====== Record extracts ======

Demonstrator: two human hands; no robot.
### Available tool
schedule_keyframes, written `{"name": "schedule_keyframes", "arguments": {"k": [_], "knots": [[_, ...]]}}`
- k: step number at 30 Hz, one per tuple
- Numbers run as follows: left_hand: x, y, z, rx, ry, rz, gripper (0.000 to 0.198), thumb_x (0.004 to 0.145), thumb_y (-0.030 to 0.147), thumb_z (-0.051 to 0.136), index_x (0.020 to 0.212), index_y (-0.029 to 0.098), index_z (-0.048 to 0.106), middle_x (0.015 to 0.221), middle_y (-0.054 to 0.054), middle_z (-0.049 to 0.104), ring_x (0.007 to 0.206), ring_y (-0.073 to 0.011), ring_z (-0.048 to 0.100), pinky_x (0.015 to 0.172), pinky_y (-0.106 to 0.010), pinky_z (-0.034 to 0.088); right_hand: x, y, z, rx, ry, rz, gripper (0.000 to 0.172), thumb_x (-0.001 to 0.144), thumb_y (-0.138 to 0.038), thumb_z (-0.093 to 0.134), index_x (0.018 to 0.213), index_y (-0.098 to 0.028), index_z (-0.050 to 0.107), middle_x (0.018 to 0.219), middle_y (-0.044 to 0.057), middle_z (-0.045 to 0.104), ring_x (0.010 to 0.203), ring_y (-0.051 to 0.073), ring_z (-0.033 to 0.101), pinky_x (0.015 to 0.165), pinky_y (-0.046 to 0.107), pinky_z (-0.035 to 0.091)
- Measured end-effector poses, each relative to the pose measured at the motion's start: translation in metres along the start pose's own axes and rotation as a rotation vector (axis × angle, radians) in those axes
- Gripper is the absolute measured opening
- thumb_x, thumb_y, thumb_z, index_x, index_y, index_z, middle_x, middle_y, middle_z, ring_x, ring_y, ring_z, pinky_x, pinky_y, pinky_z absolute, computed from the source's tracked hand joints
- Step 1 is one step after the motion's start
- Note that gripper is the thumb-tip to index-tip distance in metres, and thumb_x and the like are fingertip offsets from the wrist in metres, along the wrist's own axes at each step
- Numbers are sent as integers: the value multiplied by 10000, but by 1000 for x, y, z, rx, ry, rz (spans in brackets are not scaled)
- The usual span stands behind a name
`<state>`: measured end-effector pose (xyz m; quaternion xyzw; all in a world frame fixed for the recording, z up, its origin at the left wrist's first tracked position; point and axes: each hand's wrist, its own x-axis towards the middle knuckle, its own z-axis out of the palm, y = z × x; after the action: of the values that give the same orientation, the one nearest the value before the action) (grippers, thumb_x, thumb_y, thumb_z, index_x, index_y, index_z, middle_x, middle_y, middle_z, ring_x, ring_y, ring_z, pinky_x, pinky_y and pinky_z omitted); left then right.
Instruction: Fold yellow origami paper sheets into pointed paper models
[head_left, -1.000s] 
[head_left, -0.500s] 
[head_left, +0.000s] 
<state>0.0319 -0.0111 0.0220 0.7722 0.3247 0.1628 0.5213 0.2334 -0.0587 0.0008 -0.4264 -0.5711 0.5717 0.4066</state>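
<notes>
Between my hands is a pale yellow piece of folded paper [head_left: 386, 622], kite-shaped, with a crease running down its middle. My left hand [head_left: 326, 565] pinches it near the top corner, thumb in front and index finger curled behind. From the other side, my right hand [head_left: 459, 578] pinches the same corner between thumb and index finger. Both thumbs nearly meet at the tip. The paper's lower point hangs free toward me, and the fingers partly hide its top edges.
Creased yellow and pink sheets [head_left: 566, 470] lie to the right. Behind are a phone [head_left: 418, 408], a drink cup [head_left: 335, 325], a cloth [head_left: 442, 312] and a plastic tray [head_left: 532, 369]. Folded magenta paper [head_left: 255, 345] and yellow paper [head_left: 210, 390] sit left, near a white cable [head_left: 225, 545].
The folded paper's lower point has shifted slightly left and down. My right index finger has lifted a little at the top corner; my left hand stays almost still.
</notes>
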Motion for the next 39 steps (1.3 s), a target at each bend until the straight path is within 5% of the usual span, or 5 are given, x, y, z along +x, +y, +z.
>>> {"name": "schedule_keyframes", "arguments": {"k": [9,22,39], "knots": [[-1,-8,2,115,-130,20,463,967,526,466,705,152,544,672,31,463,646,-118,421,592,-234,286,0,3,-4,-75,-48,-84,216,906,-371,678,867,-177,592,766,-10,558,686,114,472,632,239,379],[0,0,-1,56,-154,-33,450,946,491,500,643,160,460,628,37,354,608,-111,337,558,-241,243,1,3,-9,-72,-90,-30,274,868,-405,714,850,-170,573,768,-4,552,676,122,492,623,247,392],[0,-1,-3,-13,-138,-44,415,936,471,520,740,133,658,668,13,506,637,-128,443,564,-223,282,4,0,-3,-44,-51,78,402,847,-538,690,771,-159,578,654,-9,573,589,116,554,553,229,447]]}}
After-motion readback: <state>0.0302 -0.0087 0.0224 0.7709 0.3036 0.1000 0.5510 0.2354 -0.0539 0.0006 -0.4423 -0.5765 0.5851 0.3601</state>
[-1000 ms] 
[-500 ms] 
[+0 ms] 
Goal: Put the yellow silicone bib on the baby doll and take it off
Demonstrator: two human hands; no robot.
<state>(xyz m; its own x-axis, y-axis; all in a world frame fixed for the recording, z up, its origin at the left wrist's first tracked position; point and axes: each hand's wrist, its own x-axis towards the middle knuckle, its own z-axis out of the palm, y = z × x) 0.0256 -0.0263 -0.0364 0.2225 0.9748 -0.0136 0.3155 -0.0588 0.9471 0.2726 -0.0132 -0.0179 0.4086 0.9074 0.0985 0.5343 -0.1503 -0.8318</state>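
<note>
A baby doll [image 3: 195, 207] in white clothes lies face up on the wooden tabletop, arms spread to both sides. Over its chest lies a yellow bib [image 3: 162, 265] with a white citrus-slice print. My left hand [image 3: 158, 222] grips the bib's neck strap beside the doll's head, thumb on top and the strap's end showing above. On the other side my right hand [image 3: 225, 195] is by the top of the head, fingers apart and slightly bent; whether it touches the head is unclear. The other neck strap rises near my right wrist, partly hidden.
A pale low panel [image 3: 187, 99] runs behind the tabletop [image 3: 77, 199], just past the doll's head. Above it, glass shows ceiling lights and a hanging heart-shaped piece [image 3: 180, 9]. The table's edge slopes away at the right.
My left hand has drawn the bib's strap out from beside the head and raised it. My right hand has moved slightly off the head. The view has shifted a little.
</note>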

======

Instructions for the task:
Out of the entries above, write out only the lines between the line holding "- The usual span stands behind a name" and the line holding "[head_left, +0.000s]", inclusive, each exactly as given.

Result:
- The usual span stands behind a name
`<state>`: measured end-effector pose (xyz m; quaternion xyzw; all in a world frame fixed for the recording, z up, its origin at the left wrist's first tracked position; point and axes: each hand's wrist, its own x-axis towards the middle knuckle, its own z-axis out of the palm, y = z × x; after the action: of the values that give the same orientation, the one nearest the value before the action) (grippers, thumb_x, thumb_y, thumb_z, index_x, index_y, index_z, middle_x, middle_y, middle_z, ring_x, ring_y, ring_z, pinky_x, pinky_y and pinky_z omitted); left then right.
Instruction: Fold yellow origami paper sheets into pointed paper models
[head_left, -1.000s] 
[head_left, -0.500s] 
[head_left, +0.000s] 

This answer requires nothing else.